__WORK REQUEST__:
The needed output is the run of lines below from the one containing "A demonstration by" through the one containing "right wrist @", copied exactly and free of pictures.
====
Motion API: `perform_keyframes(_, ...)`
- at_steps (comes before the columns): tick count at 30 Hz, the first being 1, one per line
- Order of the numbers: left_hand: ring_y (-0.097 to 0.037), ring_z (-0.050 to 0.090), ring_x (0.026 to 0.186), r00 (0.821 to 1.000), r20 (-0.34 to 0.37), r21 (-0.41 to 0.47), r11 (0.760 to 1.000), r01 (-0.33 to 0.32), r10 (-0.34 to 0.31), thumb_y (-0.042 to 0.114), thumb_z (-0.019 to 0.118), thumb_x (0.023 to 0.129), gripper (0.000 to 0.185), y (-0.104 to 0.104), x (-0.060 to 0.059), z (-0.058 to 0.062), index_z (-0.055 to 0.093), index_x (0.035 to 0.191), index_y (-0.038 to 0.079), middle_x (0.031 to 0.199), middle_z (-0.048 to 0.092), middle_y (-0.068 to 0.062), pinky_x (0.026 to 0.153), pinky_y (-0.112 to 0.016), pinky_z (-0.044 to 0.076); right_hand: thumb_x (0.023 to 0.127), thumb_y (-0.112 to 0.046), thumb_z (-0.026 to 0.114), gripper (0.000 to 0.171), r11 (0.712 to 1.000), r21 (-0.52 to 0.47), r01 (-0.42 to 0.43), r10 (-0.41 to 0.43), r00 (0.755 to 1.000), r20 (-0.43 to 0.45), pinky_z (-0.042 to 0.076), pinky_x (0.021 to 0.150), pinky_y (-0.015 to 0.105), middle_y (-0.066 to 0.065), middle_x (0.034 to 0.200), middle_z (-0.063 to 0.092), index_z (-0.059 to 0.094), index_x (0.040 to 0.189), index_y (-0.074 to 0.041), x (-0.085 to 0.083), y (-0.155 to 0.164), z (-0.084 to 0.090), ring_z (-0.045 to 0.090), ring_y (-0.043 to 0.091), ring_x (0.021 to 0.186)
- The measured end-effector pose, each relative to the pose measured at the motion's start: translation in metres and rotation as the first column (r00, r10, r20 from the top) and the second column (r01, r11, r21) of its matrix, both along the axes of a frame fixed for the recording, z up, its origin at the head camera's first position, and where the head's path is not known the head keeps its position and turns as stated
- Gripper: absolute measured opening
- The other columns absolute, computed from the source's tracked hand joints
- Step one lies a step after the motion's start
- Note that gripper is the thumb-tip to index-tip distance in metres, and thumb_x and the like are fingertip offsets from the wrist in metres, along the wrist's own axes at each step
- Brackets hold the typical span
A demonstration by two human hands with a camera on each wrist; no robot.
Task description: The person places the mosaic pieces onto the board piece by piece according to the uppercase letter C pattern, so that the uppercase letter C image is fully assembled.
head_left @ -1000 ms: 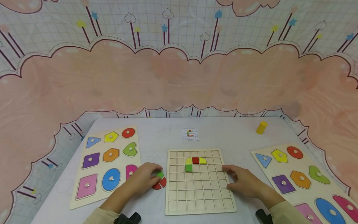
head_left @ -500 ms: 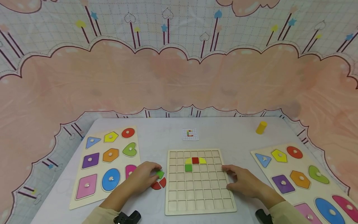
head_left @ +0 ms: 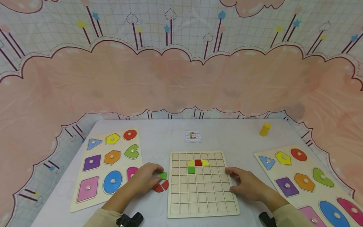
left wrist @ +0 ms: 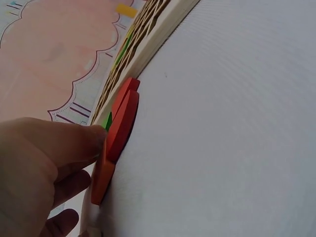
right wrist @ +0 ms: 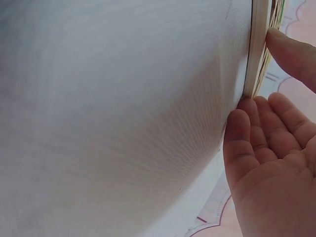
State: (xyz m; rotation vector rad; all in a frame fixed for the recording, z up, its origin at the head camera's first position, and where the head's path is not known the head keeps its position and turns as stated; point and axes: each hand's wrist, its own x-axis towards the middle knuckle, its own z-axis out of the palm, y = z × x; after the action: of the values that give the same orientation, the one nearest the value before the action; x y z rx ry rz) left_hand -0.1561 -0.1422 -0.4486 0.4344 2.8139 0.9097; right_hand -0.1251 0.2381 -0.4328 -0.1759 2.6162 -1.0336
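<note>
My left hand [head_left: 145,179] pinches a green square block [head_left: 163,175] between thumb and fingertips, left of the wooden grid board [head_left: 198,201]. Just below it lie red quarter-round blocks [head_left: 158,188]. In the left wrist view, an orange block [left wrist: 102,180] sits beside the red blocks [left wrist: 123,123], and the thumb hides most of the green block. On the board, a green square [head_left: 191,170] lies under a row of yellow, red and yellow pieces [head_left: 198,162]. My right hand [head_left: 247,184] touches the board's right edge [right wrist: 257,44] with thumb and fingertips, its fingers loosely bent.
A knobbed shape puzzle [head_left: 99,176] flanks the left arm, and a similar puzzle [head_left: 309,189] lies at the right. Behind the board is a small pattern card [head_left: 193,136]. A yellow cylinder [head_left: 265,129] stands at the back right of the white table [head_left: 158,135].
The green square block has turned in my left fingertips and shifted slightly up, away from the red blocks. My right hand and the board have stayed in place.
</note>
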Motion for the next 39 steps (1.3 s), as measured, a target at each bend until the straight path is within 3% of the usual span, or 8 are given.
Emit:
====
__OUTPUT OF THE EXERCISE__:
A demonstration by two human hands with a camera on each wrist; no robot.
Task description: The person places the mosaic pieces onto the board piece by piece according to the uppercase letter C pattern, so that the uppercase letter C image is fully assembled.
head_left @ -1000 ms: 
head_left @ -500 ms: 
head_left @ +0 ms: 
left wrist @ +0 ms: 
right wrist @ +0 ms: 

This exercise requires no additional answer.